/2012Oct05-LT-VTC

Attendees: Rebecca, Amber, Bruce, Carol, Bill, John Cobb, Steph, Bob, Matt, John Kunze, Bertram, Dave, Viv

Regrets: Deborah, Suzie

DataONE LT Call: 9am AK/10am PT/11am MT/noon CT/1pm ET
1. Please join my meeting, Oct 5, 2012 at 11:00 AM MDT.
https://www1.gotomeeting.com/join/883512001

2. Use your microphone and speakers (VoIP) - a headset is recommended. Or, call in using your telephone.

Dial 1 (213) 289-0015
Access Code: 883-512-001
Audio PIN: Shown after joining the meeting

Meeting ID: 883-512-001

GoToMeeting®
Online Meetings Made Easy™

Not at your computer?
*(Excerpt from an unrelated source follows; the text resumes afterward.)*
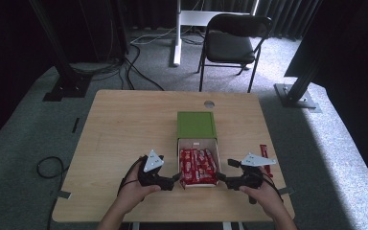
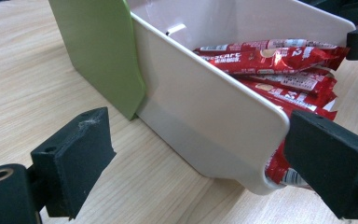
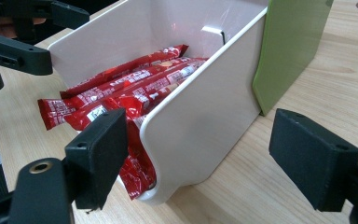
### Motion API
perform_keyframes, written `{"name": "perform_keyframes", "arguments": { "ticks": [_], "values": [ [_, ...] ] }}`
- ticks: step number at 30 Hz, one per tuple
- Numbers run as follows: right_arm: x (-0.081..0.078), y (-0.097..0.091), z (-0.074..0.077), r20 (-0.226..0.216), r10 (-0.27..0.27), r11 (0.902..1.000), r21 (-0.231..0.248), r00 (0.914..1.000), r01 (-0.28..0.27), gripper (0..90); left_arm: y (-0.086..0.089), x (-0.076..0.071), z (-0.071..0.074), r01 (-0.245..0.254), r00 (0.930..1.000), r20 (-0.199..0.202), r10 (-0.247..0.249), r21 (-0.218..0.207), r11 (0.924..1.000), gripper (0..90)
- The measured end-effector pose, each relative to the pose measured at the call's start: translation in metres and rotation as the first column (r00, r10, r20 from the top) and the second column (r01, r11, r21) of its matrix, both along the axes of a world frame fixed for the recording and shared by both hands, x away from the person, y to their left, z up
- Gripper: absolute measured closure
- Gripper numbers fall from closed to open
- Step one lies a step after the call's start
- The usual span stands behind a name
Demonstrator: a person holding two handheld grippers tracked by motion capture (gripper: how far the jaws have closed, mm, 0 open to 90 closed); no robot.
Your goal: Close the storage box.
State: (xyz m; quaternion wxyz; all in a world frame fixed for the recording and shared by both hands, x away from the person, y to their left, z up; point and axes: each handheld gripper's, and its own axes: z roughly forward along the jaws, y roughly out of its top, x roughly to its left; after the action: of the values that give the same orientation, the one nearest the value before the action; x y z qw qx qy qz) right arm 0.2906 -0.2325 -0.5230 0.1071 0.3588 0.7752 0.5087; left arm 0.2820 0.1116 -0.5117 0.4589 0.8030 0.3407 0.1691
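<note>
We hold the left gripper (image 1: 176,177) and right gripper (image 1: 220,178) wide-jawed, each straddling a near corner of the white tray (image 1: 197,142) of red Nescafé-lettered sachets (image 1: 198,166), sliding from its green sleeve (image 1: 196,124) mid-table, one stray sachet (image 1: 265,160) lying right.

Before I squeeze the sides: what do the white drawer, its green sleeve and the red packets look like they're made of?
Drawer: likely smooth, semi-gloss rigid plastic; thin wall, rounded corner, soft reflections. Green sleeve: probably matte plastic or coated card; flat, even colour, hard to tell. Red packets: thin glossy film wrappers, crinkled with bright highlights. Table: wood-grain laminate, by its look.
</note>
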Motion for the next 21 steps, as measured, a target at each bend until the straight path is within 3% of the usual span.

Click the link to join this meeting from your iPhone®, iPad® or Android® device via the GoToMeeting app.

We will also use the epad: http://epad.dataone.org/2012Oct05-LT-VTC if participants can get to it.
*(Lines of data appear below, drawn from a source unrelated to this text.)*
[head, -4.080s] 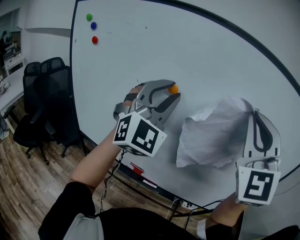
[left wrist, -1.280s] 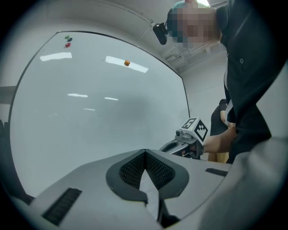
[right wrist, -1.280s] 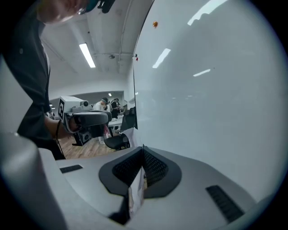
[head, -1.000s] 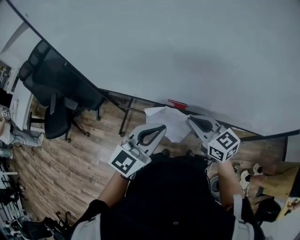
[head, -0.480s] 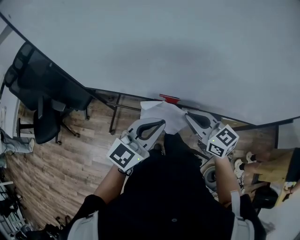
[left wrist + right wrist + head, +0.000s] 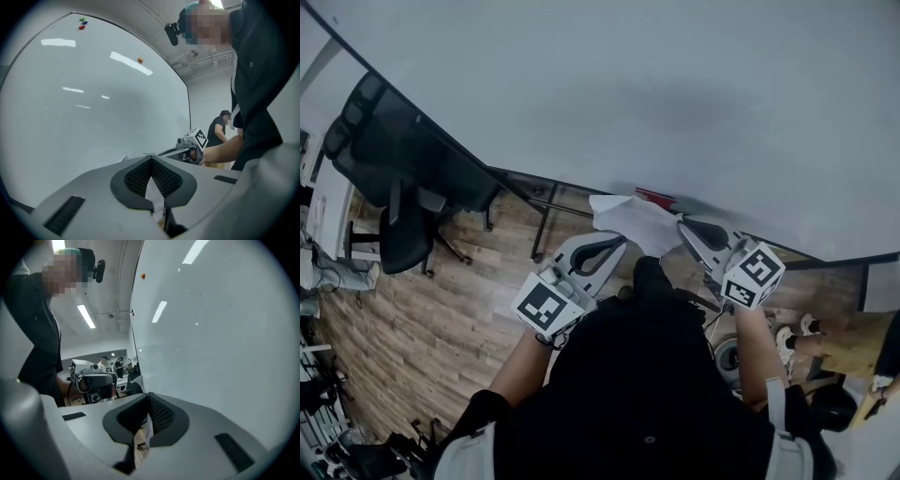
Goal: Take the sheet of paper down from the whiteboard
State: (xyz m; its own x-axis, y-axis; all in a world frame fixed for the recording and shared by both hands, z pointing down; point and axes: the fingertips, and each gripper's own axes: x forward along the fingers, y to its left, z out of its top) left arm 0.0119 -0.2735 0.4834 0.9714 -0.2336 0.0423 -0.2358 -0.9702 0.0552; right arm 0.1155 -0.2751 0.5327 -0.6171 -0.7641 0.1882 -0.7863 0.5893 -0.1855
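Sheet of paper [image 6: 630,223]: off the whiteboard [image 6: 675,94], below its lower edge, stretched crosswise between the two grippers. Left gripper [image 6: 617,246] and right gripper [image 6: 682,225]: jaws closed on opposite edges of the sheet, neither nearer than the other.
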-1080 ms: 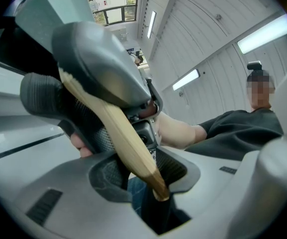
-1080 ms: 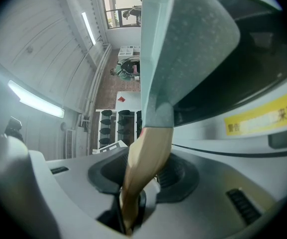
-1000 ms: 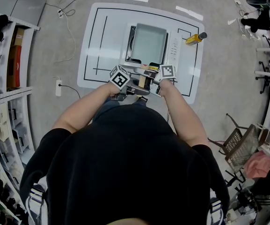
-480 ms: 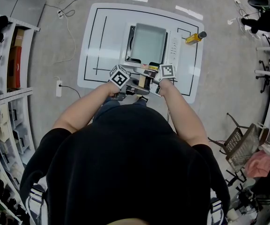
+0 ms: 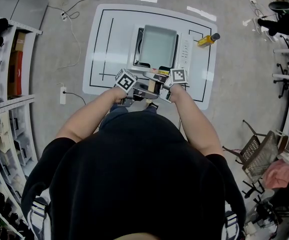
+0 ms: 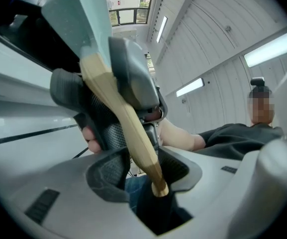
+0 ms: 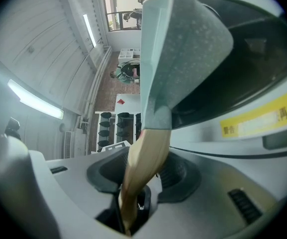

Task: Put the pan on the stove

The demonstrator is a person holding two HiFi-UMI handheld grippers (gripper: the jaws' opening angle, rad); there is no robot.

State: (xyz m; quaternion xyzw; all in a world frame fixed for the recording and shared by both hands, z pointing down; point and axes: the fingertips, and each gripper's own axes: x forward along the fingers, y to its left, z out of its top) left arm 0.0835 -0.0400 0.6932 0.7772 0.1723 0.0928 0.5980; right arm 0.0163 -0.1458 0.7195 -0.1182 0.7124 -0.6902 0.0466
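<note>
A square grey pan [image 5: 157,46] sits on the white stove [image 5: 185,51] in the middle of the table. Its wooden handle [image 5: 153,85] points toward me. Both grippers meet at that handle from either side. My left gripper [image 5: 142,87] has its jaws opening: in the left gripper view the handle [image 6: 128,128] runs between the pads, with a gap showing on one side of my left gripper [image 6: 143,168]. The jaws of my right gripper [image 7: 143,176] are opening too, but the handle [image 7: 144,156] still fills the space between its pads. The pan body [image 7: 183,49] rises just ahead.
A yellow bottle [image 5: 207,40] lies at the back right of the white table [image 5: 101,44]. Shelves with dark items [image 5: 4,84] line the left. A power strip [image 5: 62,93] and cables lie on the floor. A chair [image 5: 257,154] stands to the right.
Pan, handle and both grippers stay where they were; the head view has only shifted very slightly.
</note>
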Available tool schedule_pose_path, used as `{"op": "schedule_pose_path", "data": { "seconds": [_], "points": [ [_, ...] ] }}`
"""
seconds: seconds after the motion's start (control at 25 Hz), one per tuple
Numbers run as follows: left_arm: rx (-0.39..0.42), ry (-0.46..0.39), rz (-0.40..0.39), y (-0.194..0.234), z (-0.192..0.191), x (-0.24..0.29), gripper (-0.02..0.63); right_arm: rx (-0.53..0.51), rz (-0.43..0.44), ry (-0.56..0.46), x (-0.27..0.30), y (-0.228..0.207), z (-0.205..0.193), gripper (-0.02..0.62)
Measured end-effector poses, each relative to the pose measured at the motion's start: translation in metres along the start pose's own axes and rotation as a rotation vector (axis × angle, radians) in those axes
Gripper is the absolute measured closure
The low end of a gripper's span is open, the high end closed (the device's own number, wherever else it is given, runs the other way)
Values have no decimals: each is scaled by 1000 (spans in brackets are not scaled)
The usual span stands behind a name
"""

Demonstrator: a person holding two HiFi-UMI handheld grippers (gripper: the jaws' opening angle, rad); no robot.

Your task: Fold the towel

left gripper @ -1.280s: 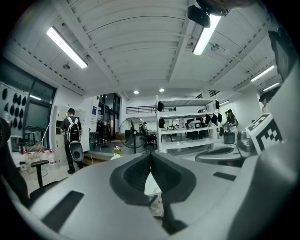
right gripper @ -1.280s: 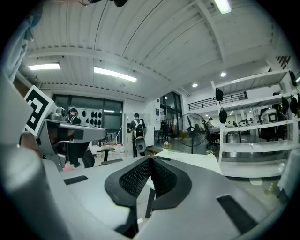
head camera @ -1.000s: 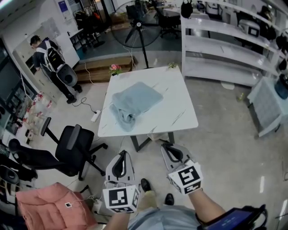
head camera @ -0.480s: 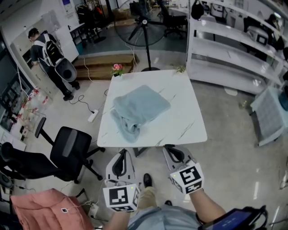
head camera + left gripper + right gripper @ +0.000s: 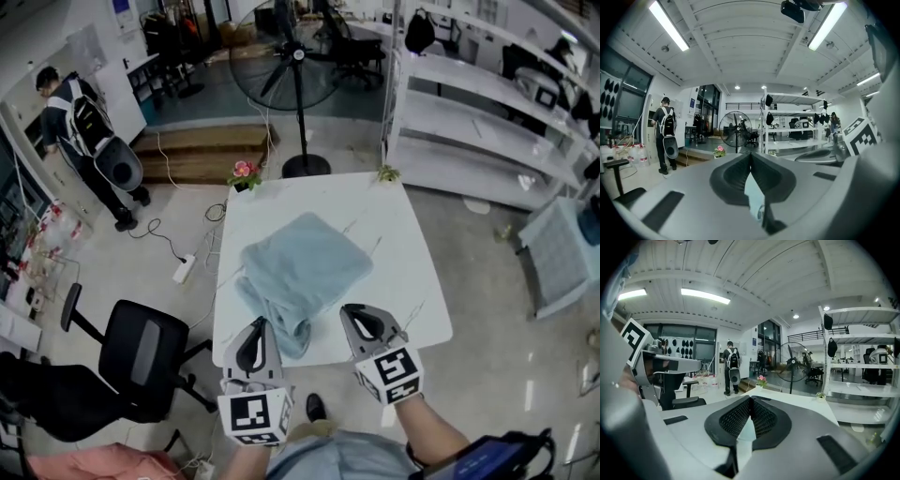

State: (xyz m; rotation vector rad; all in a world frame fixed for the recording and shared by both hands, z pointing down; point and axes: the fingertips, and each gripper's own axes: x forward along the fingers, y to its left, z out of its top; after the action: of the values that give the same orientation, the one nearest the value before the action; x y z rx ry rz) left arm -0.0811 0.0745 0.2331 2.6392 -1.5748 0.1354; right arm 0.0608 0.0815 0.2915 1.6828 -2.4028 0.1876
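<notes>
A crumpled light-blue cloth towel (image 5: 305, 267) is lying on a square white table (image 5: 412, 281) in a big room with a shiny grey floor.
The towel is stretching from the near left edge toward the far right, its bunched end nearest. The left gripper (image 5: 256, 324) and the right gripper (image 5: 350, 311) are hanging over the near edge, jaws pressed together, pinching nothing. A black wheeled office chair (image 5: 141, 352) is standing left; a tall round black fan (image 5: 286, 66) is standing behind.
</notes>
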Motion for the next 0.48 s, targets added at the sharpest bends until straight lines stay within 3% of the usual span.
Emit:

If you have items to add, let me know.

Agenda for 2012-10-05

1) CI Update (Vieglais/Jones)
Working on the 1.1 version of the infrastructure - changes in some of the APIs; want to
begin testing next week

Operations seem to be working ok - was an issue with one of the machines becoming unresponsive
Dave did major update to the RedMine system this week - should be more responsive now

Mon-Wed was at Research Data Alliance meetings in Arlington, VA. Will be at eScience meeting in Chicago next week.
Status of Dryad - still unknown
No estimated dates for next MN - next 2 are still planned to be Dryad and AKN

2) CE Update (Budden
Workshop proposal accepted for Intecol 2013 (London, August 2013) subject to inclusion of discussion of multiple repositories.
DataONE poster accepted for AGU (Thurs am). Will be at NEON booth with DataONE banner during the rest of the meeting.
Initiating planning for 2013 meetings / booth exhibits. Please enter meeting info here: https://docs.dataone.org/member-area/external-meetings-conferences
Putting together ideas for a workshop in outreach (see later item).
Working on editing the AHM Movie for distribution. Movie has been transcribed and the 'story' is being built. From that I will start to edit the video footage.
DataUp released.

3) Review of initial FAQs (Koskela)
Q: We are working with the Office of Research to create a data management program (plan). Do you have a checklist of accomplishments that would ensure our program (plan) meets federal requirements?
A: While there are common elements to data management plans, different agencies have varying requirements. The DMP Tool is a good resource to begin with and contains a structured checklist for multiple Funding Agencies:

Q: We have an institutional repository; should we consider being a DataONE member node? {Why or why not?} this part not answered below
A: (Cut this sentence)DataONE is a federated data network that improves access to, and preserves data   about, life on Earth and the environment that sustains it. (end of cut) If your institutional repository contains such data, you may wish to consider DataONE as part of your preservation strategy. For additional information, look at the DataONE member node guidelines:
This doesn't really answer the quesiton of why / why not. neither do the resources that it would link to. If this is an important question, do we need to build some some of matrix answering this question?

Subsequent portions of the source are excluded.